» What you are asked to do: Please restate, word for word, the lines below that begin at the one with "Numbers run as" and end at the one with "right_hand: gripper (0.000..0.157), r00". Leave out all other lines.

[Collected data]

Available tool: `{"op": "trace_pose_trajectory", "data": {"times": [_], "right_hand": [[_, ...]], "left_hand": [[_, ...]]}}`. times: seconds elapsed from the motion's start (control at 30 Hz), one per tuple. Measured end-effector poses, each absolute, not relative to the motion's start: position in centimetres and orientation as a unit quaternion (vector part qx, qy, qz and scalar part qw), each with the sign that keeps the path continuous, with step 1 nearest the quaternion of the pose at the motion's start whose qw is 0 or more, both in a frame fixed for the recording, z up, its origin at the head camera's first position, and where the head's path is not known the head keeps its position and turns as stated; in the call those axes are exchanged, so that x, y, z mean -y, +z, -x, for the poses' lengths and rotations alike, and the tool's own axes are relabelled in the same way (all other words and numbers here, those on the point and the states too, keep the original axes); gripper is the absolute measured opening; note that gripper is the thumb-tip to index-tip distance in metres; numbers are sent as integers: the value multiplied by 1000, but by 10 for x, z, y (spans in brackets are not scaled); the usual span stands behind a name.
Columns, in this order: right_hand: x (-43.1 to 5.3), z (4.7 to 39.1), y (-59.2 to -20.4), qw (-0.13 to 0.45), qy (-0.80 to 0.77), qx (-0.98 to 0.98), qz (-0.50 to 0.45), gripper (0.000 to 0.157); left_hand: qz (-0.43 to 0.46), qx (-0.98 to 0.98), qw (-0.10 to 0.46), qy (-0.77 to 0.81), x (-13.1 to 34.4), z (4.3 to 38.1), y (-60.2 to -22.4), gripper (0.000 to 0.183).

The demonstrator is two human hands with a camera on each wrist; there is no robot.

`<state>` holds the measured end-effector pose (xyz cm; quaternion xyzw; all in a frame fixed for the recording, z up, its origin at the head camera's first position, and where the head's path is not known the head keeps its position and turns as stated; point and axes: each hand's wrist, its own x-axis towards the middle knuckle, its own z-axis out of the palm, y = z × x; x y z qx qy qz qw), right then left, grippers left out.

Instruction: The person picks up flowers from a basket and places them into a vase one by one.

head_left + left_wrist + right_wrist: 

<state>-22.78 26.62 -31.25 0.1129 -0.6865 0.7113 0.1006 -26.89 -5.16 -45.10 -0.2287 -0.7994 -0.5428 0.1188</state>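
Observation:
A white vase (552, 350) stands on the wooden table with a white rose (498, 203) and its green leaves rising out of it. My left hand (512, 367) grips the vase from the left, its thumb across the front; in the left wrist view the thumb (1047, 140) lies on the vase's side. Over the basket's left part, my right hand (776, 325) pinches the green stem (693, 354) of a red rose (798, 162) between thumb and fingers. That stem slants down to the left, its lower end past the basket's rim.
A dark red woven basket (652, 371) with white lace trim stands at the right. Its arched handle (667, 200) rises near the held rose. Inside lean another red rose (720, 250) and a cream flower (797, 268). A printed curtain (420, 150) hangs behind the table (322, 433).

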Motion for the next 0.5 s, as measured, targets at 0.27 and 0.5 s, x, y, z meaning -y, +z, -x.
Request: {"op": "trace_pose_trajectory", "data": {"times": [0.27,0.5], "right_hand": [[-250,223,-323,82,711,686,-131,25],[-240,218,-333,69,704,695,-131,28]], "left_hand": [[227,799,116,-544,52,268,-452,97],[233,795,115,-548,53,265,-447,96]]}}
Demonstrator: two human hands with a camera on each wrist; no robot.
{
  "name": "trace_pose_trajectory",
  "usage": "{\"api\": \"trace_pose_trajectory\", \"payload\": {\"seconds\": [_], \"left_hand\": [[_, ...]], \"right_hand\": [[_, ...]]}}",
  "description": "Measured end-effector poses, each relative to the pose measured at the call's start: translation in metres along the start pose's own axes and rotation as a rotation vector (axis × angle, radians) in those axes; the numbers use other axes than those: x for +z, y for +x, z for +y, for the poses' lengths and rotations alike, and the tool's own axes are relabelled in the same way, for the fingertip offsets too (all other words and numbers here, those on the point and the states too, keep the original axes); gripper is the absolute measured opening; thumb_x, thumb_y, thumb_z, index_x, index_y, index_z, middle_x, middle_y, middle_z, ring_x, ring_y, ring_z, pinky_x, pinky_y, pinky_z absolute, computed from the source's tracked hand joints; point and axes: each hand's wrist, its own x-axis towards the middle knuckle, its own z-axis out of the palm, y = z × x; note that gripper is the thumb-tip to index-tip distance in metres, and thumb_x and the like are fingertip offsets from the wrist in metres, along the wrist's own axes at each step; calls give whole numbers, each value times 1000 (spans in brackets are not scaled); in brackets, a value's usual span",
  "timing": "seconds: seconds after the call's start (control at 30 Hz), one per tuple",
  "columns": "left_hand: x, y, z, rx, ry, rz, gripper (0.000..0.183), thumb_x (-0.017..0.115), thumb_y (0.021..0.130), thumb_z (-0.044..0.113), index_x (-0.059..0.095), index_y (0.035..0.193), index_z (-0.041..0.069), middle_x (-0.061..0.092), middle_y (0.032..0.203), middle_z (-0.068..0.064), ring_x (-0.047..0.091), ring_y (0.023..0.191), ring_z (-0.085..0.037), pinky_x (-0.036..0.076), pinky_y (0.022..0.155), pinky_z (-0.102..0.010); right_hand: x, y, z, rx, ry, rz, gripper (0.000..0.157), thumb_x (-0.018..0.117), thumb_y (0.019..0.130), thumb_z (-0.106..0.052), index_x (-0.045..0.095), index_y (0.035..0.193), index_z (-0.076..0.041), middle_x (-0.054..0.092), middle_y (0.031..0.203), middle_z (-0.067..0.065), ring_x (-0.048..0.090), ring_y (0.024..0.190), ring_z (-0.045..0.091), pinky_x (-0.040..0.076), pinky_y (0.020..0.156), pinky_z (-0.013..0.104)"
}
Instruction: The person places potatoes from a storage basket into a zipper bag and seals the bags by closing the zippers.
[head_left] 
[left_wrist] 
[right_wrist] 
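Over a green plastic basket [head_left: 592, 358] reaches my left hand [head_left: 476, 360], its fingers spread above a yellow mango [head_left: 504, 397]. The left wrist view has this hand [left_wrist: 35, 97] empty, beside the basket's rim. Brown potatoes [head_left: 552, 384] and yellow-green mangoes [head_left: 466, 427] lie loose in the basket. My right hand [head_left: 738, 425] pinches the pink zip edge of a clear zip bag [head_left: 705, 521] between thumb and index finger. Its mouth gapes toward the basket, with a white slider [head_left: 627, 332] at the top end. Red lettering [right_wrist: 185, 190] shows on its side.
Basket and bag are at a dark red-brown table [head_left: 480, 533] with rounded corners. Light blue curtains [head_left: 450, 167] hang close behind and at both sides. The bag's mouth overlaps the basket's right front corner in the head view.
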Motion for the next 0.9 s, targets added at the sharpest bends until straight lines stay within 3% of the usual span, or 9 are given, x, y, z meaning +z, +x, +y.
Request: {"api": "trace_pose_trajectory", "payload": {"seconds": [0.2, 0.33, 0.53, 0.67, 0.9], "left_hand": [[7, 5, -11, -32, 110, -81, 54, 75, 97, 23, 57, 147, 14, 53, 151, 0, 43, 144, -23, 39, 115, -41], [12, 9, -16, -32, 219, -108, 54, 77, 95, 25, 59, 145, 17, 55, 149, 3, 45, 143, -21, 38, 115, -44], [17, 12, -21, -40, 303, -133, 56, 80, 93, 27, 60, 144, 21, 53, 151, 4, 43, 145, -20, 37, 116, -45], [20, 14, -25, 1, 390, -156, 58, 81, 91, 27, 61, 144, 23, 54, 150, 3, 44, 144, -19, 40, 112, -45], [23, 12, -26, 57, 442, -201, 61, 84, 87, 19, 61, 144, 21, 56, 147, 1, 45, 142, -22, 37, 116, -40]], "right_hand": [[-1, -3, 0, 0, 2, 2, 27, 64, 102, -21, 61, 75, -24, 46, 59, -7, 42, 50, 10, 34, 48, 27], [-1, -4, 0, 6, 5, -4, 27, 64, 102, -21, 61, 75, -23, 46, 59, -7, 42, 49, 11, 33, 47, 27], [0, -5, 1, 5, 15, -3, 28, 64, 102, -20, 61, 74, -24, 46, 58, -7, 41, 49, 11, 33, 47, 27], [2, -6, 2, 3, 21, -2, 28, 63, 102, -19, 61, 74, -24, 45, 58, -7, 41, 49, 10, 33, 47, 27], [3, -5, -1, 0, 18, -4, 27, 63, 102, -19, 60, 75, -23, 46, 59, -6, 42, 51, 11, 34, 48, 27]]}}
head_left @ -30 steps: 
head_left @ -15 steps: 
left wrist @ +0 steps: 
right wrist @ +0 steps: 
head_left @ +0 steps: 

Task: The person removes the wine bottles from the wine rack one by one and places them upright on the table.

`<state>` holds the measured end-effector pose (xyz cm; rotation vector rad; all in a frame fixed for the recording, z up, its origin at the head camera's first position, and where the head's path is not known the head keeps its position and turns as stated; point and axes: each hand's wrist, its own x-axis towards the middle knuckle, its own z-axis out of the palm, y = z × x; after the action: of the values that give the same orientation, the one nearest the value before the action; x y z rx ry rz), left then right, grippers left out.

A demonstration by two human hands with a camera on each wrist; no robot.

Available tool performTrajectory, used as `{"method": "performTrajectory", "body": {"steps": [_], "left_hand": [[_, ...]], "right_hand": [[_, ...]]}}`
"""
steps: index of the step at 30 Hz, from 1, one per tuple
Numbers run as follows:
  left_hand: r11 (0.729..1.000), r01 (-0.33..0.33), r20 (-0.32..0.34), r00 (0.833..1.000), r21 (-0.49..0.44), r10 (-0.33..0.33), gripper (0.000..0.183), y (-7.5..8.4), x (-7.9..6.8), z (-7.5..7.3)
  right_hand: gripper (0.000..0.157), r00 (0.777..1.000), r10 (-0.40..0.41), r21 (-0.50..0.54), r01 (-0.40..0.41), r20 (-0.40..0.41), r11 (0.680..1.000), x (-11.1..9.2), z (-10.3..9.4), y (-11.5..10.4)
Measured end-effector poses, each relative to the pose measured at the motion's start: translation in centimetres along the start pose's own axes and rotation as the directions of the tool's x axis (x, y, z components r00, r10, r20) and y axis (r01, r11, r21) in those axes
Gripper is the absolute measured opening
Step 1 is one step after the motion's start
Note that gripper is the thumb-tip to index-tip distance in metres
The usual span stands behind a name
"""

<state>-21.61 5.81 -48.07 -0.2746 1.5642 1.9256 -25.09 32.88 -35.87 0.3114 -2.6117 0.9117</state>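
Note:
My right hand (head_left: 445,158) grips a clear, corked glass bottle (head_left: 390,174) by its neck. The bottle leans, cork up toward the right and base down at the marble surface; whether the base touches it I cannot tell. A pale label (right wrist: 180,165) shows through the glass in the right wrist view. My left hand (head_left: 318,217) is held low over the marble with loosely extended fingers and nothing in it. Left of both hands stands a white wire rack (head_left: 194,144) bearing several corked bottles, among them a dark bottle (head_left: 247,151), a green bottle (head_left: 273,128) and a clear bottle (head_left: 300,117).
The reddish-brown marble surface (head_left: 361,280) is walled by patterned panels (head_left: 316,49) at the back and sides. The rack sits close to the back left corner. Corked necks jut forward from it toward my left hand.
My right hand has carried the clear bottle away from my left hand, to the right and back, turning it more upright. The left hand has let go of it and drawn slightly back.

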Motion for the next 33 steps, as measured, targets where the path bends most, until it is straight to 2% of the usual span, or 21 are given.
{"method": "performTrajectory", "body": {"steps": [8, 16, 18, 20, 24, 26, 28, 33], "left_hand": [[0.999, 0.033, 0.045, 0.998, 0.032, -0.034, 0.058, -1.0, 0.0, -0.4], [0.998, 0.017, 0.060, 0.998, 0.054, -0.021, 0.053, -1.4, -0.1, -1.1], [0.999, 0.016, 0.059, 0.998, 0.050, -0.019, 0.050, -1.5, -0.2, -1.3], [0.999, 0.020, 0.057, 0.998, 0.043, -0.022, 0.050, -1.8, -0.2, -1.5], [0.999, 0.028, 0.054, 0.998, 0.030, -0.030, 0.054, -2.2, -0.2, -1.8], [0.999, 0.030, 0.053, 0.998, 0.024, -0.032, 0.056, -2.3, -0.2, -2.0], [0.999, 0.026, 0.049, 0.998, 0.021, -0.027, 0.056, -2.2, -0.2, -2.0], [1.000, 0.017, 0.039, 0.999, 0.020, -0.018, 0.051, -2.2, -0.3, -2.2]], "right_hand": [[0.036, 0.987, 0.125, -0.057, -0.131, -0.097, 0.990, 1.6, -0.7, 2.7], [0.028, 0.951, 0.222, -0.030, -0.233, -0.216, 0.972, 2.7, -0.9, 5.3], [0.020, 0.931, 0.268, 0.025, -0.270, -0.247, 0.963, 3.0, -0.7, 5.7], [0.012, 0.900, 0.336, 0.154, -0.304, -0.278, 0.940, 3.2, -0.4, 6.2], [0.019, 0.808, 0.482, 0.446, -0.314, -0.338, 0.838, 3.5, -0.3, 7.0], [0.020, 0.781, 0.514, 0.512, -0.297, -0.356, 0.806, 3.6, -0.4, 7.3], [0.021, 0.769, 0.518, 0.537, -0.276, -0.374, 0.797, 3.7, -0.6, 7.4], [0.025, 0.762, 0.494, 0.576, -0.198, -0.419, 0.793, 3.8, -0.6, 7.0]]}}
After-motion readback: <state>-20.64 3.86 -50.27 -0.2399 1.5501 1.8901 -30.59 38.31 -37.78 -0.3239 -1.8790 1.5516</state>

» Task response:
Numbers run as follows:
  left_hand: r11 (0.729..1.000), r01 (-0.33..0.33), r20 (-0.32..0.34), r00 (0.833..1.000), r21 (-0.49..0.44), r10 (-0.33..0.33), gripper (0.000..0.183), y (-7.5..8.4), x (-7.9..6.8), z (-7.5..7.3)
  right_hand: gripper (0.000..0.157), r00 (0.777..1.000), r10 (-0.40..0.41), r21 (-0.50..0.54), r01 (-0.40..0.41), r20 (-0.40..0.41), r11 (0.680..1.000), x (-11.1..9.2), z (-10.3..9.4), y (-11.5..10.4)

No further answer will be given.